REQUIREMENT:
Extract, from the records beneath this instruction, each line that contains the word "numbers".

AVAILABLE RECORDS: Begin

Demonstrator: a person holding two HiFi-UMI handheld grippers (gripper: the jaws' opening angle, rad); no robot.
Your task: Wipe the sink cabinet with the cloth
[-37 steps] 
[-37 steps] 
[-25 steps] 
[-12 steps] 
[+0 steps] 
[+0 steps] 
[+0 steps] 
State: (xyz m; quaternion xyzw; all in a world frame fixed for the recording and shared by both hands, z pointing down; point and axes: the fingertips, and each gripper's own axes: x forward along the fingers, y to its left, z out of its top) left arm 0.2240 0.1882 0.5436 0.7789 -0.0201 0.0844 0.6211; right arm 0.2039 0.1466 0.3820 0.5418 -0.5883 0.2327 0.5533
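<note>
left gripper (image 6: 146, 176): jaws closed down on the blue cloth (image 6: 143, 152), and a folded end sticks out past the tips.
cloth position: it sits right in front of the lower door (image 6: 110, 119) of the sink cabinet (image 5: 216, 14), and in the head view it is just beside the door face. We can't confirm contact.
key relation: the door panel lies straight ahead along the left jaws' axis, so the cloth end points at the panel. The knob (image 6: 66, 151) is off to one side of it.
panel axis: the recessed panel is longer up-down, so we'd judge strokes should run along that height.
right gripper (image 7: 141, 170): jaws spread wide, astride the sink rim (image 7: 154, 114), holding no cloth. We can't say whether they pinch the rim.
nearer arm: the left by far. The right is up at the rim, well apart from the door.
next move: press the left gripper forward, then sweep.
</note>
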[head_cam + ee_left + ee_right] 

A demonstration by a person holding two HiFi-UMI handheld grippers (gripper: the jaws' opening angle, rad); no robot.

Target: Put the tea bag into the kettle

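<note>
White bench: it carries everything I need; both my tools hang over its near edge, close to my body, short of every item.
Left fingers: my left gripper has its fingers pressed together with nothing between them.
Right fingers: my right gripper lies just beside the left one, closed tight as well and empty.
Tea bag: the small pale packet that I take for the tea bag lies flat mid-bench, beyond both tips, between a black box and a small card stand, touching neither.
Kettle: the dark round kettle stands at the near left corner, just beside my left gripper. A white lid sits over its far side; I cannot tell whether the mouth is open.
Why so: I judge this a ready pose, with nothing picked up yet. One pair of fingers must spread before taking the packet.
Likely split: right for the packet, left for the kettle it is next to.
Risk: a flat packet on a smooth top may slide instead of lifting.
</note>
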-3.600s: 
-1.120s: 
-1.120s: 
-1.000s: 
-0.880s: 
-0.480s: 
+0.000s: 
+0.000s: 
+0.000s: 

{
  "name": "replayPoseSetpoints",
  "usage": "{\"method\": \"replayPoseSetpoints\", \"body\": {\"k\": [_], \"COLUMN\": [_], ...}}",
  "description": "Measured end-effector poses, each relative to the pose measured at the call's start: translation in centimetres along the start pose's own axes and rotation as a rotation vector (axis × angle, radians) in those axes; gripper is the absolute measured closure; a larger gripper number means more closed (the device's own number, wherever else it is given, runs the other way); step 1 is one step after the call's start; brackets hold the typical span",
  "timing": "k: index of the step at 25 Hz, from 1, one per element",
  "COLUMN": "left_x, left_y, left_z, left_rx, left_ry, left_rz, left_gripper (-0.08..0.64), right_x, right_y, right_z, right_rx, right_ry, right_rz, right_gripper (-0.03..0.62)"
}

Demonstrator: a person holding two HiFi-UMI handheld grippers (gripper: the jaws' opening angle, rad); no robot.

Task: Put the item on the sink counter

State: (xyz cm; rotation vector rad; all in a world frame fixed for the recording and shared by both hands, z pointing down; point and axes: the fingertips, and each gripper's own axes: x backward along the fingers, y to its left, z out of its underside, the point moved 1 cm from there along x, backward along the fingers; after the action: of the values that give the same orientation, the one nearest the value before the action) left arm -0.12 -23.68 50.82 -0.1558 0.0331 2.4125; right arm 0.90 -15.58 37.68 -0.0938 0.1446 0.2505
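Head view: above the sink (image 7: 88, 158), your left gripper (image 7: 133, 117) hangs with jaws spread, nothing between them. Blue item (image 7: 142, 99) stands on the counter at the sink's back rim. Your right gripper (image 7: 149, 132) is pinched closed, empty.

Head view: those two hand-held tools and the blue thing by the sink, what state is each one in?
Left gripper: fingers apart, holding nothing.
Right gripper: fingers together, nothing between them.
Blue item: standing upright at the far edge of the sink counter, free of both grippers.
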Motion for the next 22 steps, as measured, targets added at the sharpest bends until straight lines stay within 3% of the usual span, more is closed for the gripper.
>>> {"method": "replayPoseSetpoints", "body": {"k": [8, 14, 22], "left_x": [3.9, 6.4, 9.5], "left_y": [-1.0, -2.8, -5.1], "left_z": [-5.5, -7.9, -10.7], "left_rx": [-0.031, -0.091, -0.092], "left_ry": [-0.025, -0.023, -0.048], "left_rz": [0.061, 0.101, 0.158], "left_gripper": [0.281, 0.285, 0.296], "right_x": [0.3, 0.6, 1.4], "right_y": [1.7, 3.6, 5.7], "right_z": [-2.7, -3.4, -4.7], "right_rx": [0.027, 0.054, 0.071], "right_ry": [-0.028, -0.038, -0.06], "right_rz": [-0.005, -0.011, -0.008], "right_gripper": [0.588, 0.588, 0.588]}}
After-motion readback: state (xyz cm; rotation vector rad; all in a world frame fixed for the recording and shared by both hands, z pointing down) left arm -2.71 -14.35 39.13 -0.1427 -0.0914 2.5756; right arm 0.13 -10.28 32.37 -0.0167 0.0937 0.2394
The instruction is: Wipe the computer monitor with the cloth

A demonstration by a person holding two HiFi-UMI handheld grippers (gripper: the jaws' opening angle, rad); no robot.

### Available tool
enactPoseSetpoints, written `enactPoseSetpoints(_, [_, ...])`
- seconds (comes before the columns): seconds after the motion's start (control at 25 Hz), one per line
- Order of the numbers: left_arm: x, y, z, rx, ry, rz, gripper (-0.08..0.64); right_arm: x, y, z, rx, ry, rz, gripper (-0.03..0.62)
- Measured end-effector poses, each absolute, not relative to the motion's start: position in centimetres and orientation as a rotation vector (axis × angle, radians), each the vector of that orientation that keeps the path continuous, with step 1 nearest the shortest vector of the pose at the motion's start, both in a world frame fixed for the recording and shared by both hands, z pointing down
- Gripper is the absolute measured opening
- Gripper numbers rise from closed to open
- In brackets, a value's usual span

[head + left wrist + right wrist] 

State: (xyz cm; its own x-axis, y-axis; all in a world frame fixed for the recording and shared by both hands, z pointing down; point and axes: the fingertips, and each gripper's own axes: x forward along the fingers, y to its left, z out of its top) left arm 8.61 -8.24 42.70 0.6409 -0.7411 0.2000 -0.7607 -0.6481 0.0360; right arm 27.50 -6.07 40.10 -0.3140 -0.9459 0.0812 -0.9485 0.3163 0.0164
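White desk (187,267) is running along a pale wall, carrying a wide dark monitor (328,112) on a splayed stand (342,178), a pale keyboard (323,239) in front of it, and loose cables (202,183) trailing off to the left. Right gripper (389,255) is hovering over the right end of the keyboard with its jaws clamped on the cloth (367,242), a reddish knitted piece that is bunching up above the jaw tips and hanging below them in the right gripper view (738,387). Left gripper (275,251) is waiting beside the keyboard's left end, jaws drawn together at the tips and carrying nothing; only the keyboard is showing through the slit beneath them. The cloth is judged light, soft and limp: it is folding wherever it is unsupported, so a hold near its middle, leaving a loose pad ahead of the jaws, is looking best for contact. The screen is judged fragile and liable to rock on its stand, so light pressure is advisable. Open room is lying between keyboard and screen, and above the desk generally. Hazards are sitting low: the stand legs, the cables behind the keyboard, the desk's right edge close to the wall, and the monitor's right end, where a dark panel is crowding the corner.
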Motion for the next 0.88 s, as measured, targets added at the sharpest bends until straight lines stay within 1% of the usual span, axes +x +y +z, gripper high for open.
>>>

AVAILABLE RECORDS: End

EXERCISE RESULT:
- Order of the numbers: left_arm: x, y, z, rx, ry, rz, gripper (-0.08..0.64); right_arm: x, y, z, rx, ry, rz, gripper (-0.03..0.62)
- Gripper numbers rise from closed to open

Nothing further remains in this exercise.